* [EXERCISE DESCRIPTION]: Look below for the line that has "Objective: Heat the". Set down the lines from there through the line that has "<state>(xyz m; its", exactly as written.

* [THE DATA]:
——
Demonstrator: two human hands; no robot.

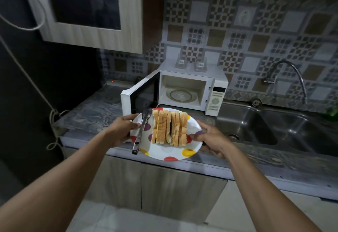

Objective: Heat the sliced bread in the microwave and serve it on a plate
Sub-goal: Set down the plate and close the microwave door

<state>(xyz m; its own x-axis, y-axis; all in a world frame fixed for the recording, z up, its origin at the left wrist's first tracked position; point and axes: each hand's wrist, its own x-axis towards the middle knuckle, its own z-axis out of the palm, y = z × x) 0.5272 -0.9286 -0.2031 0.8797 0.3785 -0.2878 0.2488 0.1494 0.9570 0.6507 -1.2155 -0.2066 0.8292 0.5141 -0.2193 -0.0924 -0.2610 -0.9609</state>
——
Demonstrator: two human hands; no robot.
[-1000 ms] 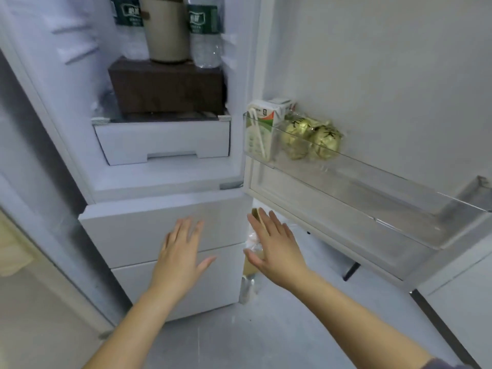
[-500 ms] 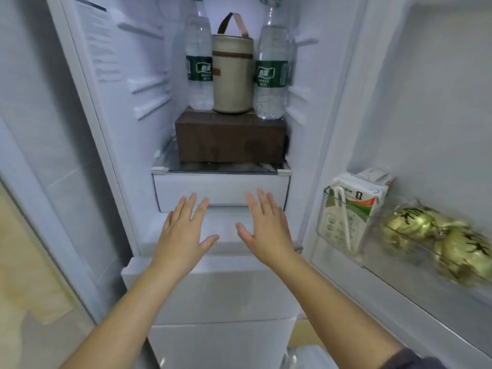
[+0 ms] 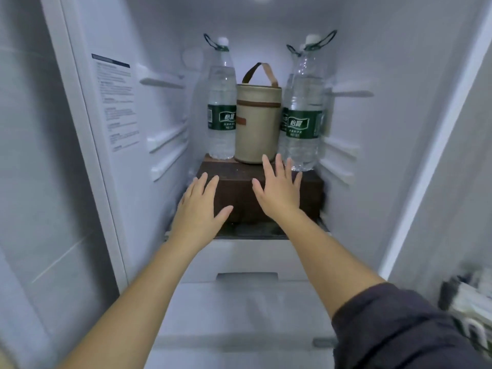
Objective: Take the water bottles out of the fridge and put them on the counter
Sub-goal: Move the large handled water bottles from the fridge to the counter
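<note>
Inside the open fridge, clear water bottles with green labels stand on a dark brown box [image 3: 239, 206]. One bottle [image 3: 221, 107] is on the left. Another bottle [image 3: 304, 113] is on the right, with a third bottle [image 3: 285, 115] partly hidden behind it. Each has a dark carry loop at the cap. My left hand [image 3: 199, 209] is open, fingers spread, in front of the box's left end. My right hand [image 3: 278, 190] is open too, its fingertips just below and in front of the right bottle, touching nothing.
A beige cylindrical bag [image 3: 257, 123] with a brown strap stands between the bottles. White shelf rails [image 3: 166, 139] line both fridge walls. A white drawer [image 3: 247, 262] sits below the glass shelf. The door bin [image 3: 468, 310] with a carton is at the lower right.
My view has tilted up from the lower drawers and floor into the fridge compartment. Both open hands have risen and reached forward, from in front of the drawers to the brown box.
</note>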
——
* [RESULT OF THIS EXERCISE]:
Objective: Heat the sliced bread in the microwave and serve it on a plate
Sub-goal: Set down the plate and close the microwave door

<state>(xyz m; its own x-axis, y-axis; all in a world frame fixed for the recording, z up, its origin at the left wrist's first tracked position; point and axes: each hand's wrist, its own x-axis towards the middle knuckle, its own z-axis out of the palm, y = z × x) 0.5272 -0.9286 -0.2031 0.8797 0.3785 -0.2878 0.2488 0.1494 0.9570 0.6507 -1.2155 -0.2066 0.8292 0.5141 -0.2193 -0.0924 -0.2610 -0.9609</state>

The exercise calls for nothing more.